| Activity |
Each line of the material below must be transcribed exactly.

----

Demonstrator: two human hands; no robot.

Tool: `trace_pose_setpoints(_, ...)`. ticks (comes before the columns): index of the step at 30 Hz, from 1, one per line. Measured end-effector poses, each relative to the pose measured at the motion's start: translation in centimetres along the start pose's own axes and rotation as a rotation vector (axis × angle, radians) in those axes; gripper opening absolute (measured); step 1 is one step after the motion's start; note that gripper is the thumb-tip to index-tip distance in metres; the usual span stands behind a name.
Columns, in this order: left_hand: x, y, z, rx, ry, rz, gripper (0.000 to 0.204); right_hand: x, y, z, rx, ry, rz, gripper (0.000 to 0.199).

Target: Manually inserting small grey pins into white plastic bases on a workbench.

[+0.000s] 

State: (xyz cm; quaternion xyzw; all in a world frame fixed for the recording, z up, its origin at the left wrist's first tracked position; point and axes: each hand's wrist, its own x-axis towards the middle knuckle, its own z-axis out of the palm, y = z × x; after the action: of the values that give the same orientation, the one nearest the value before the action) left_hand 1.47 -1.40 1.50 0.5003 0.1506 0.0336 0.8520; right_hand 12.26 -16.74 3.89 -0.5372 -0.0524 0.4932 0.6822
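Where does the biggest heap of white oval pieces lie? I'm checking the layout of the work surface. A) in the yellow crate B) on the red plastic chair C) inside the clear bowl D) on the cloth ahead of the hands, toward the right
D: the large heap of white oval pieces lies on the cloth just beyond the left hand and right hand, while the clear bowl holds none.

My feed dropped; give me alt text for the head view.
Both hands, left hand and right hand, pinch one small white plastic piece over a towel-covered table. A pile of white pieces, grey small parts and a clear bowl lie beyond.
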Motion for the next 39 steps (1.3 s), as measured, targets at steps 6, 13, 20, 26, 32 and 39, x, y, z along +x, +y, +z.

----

| Answer below |
Demonstrator: two human hands; no robot.

Tool: `trace_pose_setpoints(_, ...)`. ticks (comes before the columns): index of the step at 30 Hz, from 1, one per line. Measured end-effector poses, each relative to the pose measured at the motion's start: translation in centimetres along the start pose's own axes and rotation as a rotation vector (axis × angle, radians) in those axes; gripper opening absolute (measured); step 1 is one step after the motion's start; note that gripper is the thumb-tip to index-tip distance in metres; the usual span stands behind a name.
Columns, in this order: left_hand: x, y, z, rx, ry, rz, gripper (0.000 to 0.204); right_hand: x, y, z, rx, ry, rz, gripper (0.000 to 0.199).

Target: Manually inserting small grey pins into white plastic bases on a workbench.

[+0.000s] 

State: (xyz cm; quaternion xyzw; all in a world frame fixed for the recording, z up, its origin at the left wrist's first tracked position; point and axes: each hand's wrist, its own x-axis towards the middle knuckle, its own z-axis out of the palm, y = z × x; after the action: of the values that give the same orientation, the one nearest the value before the action) left_hand 1.47 -1.40 1.50 0.5003 0.1506 0.0336 0.8520; right_hand 12.26 -16.74 3.89 -0.5372 -0.0524 0.4932 0.6822
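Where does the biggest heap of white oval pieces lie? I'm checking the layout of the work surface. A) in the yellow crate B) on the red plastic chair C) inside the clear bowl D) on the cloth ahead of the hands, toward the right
D: the large heap of white oval pieces lies on the cloth just beyond the left hand and right hand, while the clear bowl holds none.

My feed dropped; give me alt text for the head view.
Both hands, left hand and right hand, pinch one small white plastic piece over a towel-covered table. A pile of white pieces, grey small parts and a clear bowl lie beyond.
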Motion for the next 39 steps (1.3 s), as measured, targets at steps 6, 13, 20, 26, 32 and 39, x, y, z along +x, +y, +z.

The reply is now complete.